His passion for science made him leap at the opportunity to participate in the competition when his teacher brought it to his attention.
Krishnan was overwhelmed with the judges decision.
“I couldn’t believe it at first. Having hands-on modules during a science camp we attended for the competition was very helpful - we learned to apply science in our daily life,” he added.
Quivering from the excitement of it all, Yalini too, found the science camp the best part of her NSC experience due to its hands-on modules.
A once in a lifetime opportunity awaits the teenagers - as champions, they will be flying to Stockholm, Sweden to attend the Nobel Prize giving ceremony.
“I am excited with this opportunity,” Kang Howe shared.
Chief judge of the NSC 2018 Helen Nair commended the quality of student participants and the standard of questions asked.
The judging process, she said, was rigorous and well-managed.
Stressing that more schools and teachers should encourage their students to attend and/or participate in competitions like the NSC, the ASM fellow said: “Students will get the feeling that science is exciting and they can benefit from it, and see the wider world rather than just (learn from) their books.”

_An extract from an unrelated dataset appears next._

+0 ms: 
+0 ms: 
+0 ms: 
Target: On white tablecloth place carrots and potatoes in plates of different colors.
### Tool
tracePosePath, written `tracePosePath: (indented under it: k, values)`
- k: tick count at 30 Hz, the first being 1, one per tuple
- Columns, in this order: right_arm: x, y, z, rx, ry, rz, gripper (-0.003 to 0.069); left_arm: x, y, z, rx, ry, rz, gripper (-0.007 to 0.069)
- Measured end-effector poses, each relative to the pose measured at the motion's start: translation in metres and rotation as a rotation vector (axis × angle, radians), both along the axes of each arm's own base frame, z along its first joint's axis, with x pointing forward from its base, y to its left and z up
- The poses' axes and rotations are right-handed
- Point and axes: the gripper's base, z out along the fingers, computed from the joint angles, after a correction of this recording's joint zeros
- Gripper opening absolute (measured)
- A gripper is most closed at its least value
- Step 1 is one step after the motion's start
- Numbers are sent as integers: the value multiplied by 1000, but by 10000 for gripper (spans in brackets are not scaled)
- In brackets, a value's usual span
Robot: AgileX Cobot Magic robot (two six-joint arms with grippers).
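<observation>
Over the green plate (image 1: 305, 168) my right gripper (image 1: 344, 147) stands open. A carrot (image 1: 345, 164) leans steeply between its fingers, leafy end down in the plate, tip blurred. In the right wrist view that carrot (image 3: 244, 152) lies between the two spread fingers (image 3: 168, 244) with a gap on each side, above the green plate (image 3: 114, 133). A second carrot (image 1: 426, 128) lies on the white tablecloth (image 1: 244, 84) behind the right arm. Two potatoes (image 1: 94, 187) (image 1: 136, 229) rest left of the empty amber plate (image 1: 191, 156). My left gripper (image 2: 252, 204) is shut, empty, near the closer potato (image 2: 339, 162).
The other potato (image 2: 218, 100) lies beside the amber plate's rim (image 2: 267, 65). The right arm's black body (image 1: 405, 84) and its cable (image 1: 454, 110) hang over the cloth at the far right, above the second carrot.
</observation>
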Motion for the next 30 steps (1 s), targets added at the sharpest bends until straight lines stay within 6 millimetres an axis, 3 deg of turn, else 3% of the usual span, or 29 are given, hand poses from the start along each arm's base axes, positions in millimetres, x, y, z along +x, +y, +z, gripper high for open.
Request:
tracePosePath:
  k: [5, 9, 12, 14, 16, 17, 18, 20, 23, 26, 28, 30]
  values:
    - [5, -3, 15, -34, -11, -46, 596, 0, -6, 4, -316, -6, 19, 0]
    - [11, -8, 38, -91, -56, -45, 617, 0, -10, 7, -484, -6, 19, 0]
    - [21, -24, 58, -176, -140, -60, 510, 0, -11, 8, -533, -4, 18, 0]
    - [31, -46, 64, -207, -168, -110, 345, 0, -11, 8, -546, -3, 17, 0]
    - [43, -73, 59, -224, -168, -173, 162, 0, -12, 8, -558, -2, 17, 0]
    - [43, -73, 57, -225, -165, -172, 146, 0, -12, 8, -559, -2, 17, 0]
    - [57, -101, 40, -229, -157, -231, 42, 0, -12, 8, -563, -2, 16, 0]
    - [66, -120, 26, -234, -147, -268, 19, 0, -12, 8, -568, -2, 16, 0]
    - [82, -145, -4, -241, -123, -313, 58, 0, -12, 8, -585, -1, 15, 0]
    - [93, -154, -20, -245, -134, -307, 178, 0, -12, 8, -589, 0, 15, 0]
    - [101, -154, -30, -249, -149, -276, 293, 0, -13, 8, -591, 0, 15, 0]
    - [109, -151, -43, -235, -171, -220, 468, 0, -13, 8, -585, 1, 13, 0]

Echoing the students’ sentiments on the level of difficulty of the questions was US Ambassador to Malaysia Kamala Shirin Lakhdhir.
“I was able to answer just one question!”

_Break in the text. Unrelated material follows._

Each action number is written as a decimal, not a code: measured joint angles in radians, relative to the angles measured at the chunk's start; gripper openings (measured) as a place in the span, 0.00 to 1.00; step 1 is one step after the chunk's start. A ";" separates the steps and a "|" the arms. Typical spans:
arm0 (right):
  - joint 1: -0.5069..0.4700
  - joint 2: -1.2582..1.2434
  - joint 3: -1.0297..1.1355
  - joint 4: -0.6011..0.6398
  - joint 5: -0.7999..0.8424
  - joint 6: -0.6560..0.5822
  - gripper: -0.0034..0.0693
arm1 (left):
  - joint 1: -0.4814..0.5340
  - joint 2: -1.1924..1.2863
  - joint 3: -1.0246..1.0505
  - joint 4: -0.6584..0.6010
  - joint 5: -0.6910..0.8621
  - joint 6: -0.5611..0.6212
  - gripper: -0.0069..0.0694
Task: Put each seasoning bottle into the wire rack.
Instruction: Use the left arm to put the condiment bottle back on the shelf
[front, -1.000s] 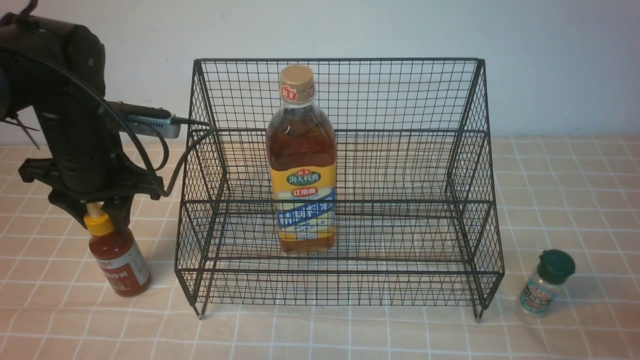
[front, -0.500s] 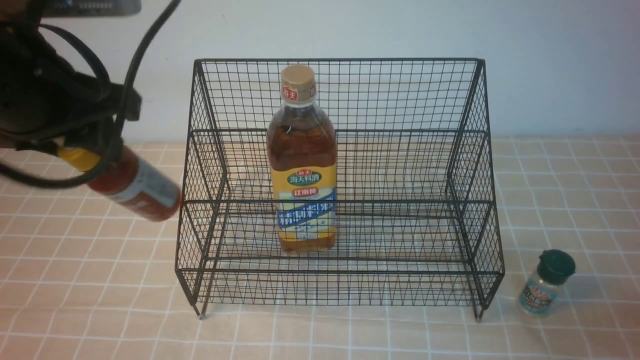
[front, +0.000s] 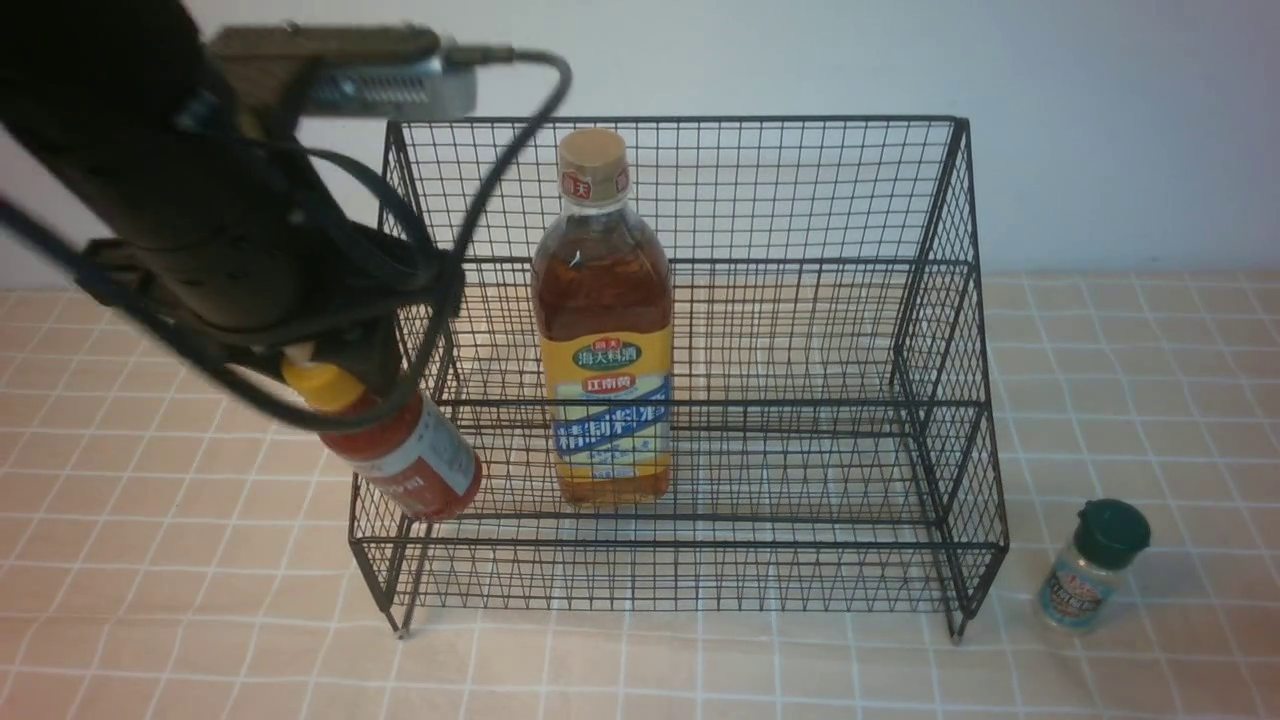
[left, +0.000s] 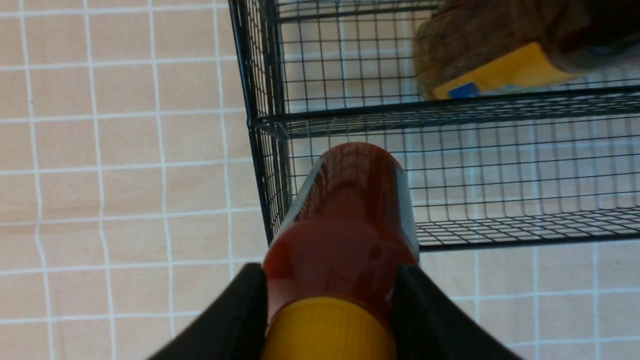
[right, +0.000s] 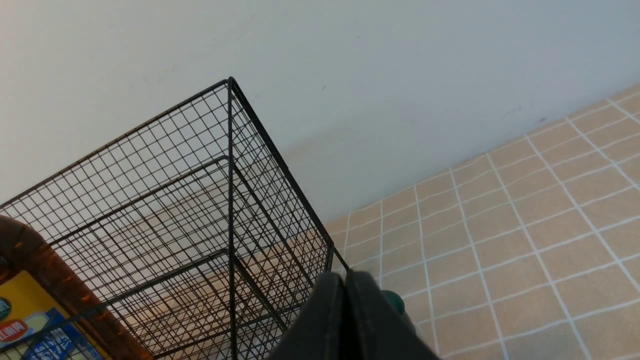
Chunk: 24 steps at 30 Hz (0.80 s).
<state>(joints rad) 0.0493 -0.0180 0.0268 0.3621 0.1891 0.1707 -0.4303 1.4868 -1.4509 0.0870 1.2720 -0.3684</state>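
**Front view:** the left gripper (front: 335, 380) clamps the yellow-capped neck of the red-sauce bottle (front: 410, 465). The bottle hangs tilted, clear of the counter (front: 180, 600), at the end of the wire rack (front: 760, 190) nearer the counter's left edge. The amber bottle (front: 603, 330) stands upright inside the rack. The green-capped shaker (front: 1090, 565) stands on the counter beside the rack, toward the right edge.

**Left wrist view:** black fingers (left: 235, 310) press both sides of the red-sauce bottle's shoulder.

**Right wrist view:** the right gripper (right: 345, 310) is empty, its jaws pressed together.

Black wire rack (front: 680, 575), red bottle (front: 405, 468)
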 joint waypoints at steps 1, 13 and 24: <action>0.000 0.000 0.000 0.000 0.000 0.000 0.03 | 0.000 0.027 0.000 0.000 -0.003 -0.003 0.47; 0.000 0.000 0.000 0.000 0.000 0.000 0.03 | 0.000 0.174 0.000 -0.002 -0.023 -0.006 0.47; 0.000 0.000 0.000 0.032 0.000 0.000 0.03 | -0.001 0.220 -0.005 -0.003 -0.032 -0.006 0.59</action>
<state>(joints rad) 0.0493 -0.0180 0.0268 0.3941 0.1893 0.1707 -0.4314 1.7070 -1.4564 0.0845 1.2400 -0.3743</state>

Proud of the four teams’ performance, Lakhdhir said their presentation touched on the element of humanity “that science needs to bring and the benefits we need, to have a better world”.
“I hope you will come home and take the experiences you had, not just in science and technology, but also in culture and seeing a different world, and bring it back to the benefit of Malaysia and to yourself.

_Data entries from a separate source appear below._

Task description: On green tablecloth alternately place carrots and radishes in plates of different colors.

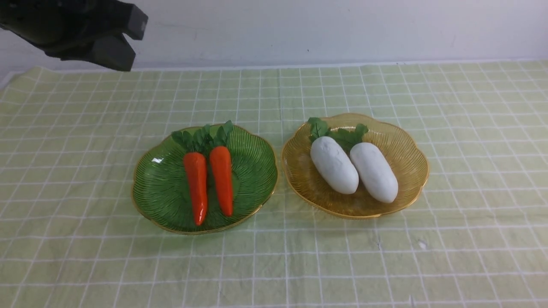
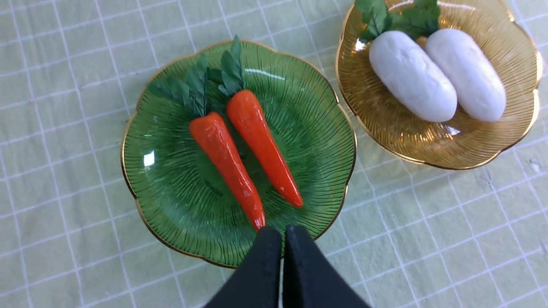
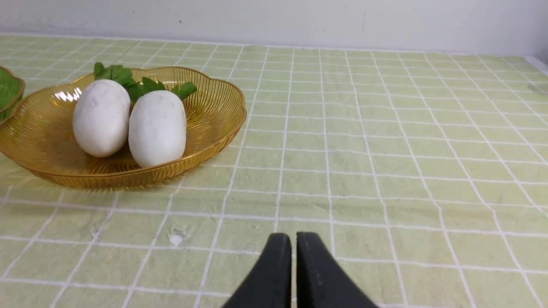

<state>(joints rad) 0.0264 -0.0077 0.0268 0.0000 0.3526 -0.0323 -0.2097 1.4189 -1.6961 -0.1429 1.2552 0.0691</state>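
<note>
Front view: green plate is serving as landmark, sitting on the green tablecloth; left gripper is hanging high, up and away beyond the plate's left side.
Carrots: both carrots are lying side by side in the green plate, touching or nearly so, leaves pointing to the far rim, tips toward the robot.
Radishes: both radishes are lying in the amber plate, just right of the green plate; rims are nearly touching, can't tell if they actually meet.
Left gripper state: in the left wrist view, fingertips are pressing together, holding nothing, hovering over the green plate's near rim.
Right gripper state: right gripper is also pinched together and empty; it's sitting low over bare cloth, well right of the green plate and to the right of the amber one. Not showing in the front view.
Progress: judging by the layout, sorting is looking finished; nothing is lying loose on the cloth.
Risk 1: left arm is sitting above the carrots, so a descending retreat would be clipping the rim and tipping the plate.
Risk 2: plates are looking light and slick; a nudge to one would be shoving the other.
Risk 3: right arm sweeping low toward the green plate would be hitting the amber rim and rolling the radishes out.
</note>
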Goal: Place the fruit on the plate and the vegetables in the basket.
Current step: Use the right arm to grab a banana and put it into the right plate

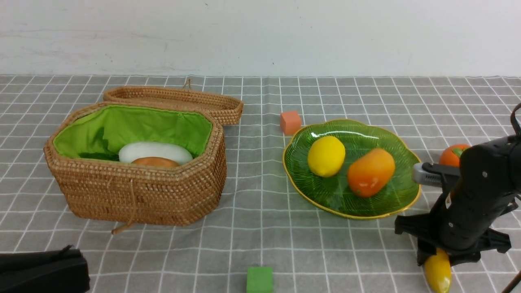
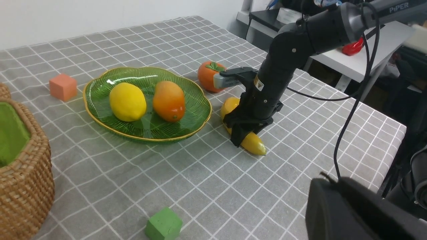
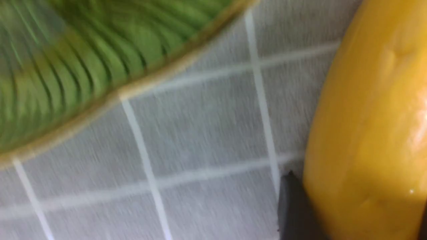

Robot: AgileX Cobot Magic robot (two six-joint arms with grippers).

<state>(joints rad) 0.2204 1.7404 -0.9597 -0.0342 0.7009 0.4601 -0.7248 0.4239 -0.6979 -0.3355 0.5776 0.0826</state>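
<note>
Resting at the near left corner, the left gripper (image 1: 40, 270) is pressed together and holds nothing. A green cube (image 1: 259, 279) sits at the near edge and belongs to neither sort. Just beyond, on the right, the right gripper (image 1: 441, 255) points down and straddles the banana (image 1: 438, 270), which lies flat on the cloth near the plate (image 1: 358, 134). One dark finger (image 3: 293, 206) touches the banana's side; whether the jaws pinch it or only bracket it, I cannot tell.

Farther back on the left, the basket (image 1: 138, 195) holds the radish (image 1: 154, 150) and the potato (image 1: 154, 162). The plate carries the lemon (image 1: 326, 156) and the mango (image 1: 371, 172). The persimmon (image 1: 452, 154) sits on the cloth beside the plate's right rim.

The step in hand looks like the banana pick. Next comes a firm squeeze at mid-length, a lift clear of the rim, and a set-down on the plate's bare near side.
</note>
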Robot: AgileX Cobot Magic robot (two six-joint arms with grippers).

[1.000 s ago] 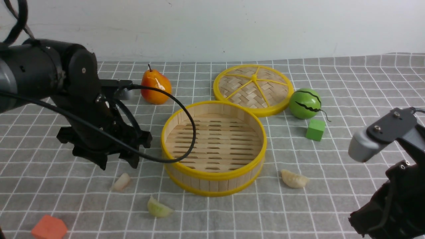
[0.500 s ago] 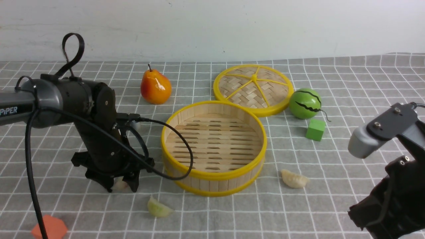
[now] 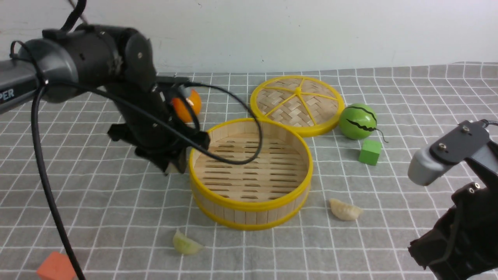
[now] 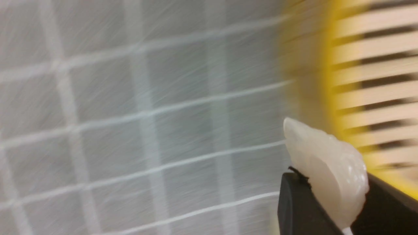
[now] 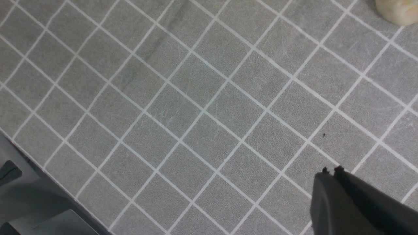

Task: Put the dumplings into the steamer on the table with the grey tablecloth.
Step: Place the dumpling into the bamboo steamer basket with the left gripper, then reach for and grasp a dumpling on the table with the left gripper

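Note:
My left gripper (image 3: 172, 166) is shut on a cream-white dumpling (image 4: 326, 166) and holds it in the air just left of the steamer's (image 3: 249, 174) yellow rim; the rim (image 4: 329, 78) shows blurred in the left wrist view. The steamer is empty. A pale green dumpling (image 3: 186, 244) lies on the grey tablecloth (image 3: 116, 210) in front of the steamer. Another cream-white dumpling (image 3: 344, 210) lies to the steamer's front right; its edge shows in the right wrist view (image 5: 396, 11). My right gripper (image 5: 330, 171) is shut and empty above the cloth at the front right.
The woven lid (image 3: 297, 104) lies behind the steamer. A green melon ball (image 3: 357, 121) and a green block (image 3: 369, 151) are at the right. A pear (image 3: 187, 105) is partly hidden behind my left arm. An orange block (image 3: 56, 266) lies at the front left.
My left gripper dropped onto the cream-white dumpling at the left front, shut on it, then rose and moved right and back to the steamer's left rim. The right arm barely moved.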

“I also support STEAM which adds in the arts, as scientists need creativity, inspiration and to think in very different ways.
“They need to think about what they create and how it contributes to a better world; there are ethics and morality in science,” she added.
Second place winners MRSM Tun Abdul Razak, Pahang, were awarded with a cultural exchange programme on STEM to the Silicon Valley in San Francisco, sponsored by the US Embassy in Kuala Lumpur.
The third and fourth place winners, Kolej Yayasan Saad, Melaka and a wild card team from Kedah respectively, will get the opportunity to travel to Japan next year for a week-long study visit under the Sakura Exchange Programme, fully funded by the Japan Science and Technology Agency (JST).
First, second, third and fourth place winners won certificates of recognition each and cash prizes of RM1,500, 1,200, RM900 and RM600 respectively.
A new concept introduced in the NSC 2018, the fourth place winners were a combination of three best students.
Congratulating the winners, Prof Asma who is also Universiti Sains Malaysia vice-chancellor, said it is vital to start nurturing talents by cultivating the younger generation’s interest in STEM.
“ASM has organised the NSC since 1999 to serve as a platform to nurture scientific minds and interest in STEM among the younger generation.
“It is hoped that the study visits will provide valuable experiences to the winners and also broaden their horizon on the current science and technology development,” she said.
A sufficient pool of talent in STEM education is necessary in order for the country to thrive and play an important role in the fourth industrial revolution, said Deputy Energy, Technology, Science, Climate Change and Environment Minister Isnaraissah Munirah Majilis.
Also present at the event were JST Singapore office director Masaki Sato and ExxonMobil Subsidiaries in Malaysia president and chairman Edward E. Graham.